● TASK DIRECTIONS: Check every line of the entries below for "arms", and copy the lines that have it.

● AVAILABLE DATA:
○ ○ ○

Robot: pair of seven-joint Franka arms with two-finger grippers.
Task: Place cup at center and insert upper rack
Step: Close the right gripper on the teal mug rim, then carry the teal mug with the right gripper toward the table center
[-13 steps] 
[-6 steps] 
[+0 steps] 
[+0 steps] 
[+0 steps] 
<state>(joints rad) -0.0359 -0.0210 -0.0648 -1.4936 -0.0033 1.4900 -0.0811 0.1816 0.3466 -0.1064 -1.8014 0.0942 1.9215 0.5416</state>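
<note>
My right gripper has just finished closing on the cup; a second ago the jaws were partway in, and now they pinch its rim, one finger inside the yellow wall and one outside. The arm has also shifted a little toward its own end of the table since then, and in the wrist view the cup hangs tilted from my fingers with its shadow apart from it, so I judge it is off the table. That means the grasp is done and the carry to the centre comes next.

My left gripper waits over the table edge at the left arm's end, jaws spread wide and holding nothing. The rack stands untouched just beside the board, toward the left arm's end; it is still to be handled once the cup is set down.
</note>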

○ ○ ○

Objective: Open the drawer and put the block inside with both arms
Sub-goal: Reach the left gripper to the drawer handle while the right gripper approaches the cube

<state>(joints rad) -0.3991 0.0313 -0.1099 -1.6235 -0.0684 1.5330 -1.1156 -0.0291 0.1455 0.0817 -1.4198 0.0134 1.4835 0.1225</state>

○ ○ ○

● PROBLEM SOLUTION:
Robot: pair of seven-joint Franka arms with two-finger grippers.
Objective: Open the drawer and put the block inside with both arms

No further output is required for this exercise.